Le plus important : l’axe Russie-Iran. Vous avez vu les nouveaux accords (leur « coopération bilatérale » ou « accords interétatiques ») passés tout récemment. Vous savez qu’en échange de livraison d’armes, de drones, de la part de l’Iran, en direction de l’Ukraine, la Russie va aider notamment le développement du programme nucléaire iranien, mais envoie aussi des chars et des missiles, si je ne me trompe. Et une aide logistique (cyber ? autre ?) Mais ça va bien plus loin que ça, il y a des accords entre la principale compagnie pétrolière iranienne et Gazprom. Ils songent même à créer une crypto monnaie. Entre autres. Bref, c’est le grand amour…

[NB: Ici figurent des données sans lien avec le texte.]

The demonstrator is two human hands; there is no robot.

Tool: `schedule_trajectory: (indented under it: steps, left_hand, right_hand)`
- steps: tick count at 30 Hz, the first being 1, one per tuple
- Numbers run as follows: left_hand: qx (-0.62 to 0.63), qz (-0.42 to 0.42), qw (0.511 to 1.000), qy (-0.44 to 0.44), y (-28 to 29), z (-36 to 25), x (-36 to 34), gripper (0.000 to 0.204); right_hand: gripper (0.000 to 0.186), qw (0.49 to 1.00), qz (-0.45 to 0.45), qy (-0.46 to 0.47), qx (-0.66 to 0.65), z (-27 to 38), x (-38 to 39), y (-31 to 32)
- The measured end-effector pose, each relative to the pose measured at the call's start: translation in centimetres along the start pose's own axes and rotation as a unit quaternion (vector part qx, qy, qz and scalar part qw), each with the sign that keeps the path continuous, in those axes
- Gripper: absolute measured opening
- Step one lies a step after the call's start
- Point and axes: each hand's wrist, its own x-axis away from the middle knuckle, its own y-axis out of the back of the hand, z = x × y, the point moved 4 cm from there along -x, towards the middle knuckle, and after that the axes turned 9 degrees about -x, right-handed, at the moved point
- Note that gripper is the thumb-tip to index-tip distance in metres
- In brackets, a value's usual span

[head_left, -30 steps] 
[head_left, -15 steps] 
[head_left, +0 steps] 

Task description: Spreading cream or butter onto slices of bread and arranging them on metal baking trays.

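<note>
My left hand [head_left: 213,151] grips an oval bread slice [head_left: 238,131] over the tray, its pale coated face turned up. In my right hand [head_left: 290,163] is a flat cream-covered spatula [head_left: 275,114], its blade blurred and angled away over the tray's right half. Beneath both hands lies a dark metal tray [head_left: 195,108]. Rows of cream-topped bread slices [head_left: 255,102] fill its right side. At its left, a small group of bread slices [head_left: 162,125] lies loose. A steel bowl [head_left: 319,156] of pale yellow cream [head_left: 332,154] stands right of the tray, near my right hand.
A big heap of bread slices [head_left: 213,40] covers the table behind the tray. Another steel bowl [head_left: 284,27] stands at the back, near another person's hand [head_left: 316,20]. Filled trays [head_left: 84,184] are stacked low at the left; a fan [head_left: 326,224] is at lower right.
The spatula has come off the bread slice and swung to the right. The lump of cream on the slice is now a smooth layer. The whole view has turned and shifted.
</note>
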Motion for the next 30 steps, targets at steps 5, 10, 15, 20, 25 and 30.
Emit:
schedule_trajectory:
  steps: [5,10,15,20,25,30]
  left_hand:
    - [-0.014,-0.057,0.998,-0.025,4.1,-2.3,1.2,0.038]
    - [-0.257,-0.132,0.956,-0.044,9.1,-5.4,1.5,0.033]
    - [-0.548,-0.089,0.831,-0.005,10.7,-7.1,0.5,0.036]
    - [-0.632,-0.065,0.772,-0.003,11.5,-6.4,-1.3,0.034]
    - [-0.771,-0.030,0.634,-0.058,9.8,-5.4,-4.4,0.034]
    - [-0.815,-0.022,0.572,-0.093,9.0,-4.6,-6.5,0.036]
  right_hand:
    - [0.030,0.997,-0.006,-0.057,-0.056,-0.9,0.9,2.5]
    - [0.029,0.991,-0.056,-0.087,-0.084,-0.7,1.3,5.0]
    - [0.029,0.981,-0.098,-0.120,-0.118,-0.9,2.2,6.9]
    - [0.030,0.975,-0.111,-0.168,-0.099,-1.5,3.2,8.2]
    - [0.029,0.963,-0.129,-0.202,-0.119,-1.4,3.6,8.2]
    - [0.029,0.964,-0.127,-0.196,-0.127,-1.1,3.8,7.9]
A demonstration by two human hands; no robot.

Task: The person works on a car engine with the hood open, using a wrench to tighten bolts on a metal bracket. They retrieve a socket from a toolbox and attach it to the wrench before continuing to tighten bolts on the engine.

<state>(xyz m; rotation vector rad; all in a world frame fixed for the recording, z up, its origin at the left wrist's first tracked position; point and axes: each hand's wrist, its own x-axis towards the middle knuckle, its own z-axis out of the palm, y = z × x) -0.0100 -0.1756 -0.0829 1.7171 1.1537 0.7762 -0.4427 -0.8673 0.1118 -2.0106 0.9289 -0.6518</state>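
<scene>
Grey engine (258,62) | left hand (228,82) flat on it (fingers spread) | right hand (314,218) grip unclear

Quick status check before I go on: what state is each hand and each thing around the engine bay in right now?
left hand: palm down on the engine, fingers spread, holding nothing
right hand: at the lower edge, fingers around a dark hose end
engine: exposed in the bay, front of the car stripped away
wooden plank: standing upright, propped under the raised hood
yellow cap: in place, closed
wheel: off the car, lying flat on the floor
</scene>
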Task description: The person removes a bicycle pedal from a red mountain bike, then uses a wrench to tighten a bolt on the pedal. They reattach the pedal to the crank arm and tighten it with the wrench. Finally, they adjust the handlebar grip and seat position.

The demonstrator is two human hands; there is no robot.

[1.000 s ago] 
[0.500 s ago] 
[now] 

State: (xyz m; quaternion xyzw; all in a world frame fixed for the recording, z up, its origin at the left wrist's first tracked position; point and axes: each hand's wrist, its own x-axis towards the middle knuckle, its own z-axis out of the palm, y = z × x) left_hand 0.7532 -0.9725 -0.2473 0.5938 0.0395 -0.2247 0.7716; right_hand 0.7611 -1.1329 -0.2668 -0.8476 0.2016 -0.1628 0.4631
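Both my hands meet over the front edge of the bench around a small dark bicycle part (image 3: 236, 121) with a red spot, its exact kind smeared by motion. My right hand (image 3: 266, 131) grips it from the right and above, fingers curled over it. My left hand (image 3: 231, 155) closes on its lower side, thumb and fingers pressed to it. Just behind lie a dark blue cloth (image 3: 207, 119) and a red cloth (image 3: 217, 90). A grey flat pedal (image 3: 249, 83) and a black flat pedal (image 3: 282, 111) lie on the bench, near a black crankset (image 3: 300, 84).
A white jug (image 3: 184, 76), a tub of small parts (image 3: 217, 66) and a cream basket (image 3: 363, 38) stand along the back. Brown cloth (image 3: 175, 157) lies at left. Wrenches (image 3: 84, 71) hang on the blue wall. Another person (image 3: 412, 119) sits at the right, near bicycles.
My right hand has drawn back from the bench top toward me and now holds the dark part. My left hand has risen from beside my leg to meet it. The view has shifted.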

Ce grand axe m’en rappelle un autre… vous savez de quoi je veux parler…
Le Qatar, donc, en fait-il partie ? La Chine y est-elle complètement étrangère ? (Je sais qu’elle soutient le Pakistan…)
L’Iran et la Russie ont en commun de mener depuis des années des attaques indirectes contre Israël pour l’un, et contre l’Occident pour l’autre (attentats terroristes, conflits militarisés de faible intensité, démonétisation, démoralisation, etc.). Et l’on voit bien comment Téhéran use et abuse de ses proxies en ce moment. Je sais que ni les Russes ni les Iraniens n’ont les moyens financiers et logistiques de se payer une guerre à grande échelle, mais est-ce bien sûr ? Et si c’était un leurre ? Avec le soutien de leurs alliés… (et de la Chine, de façon insidieuse ?) Et si cela se passait de manière graduelle, et inédite, à l’usure ? Je me demande ce qu’il en est.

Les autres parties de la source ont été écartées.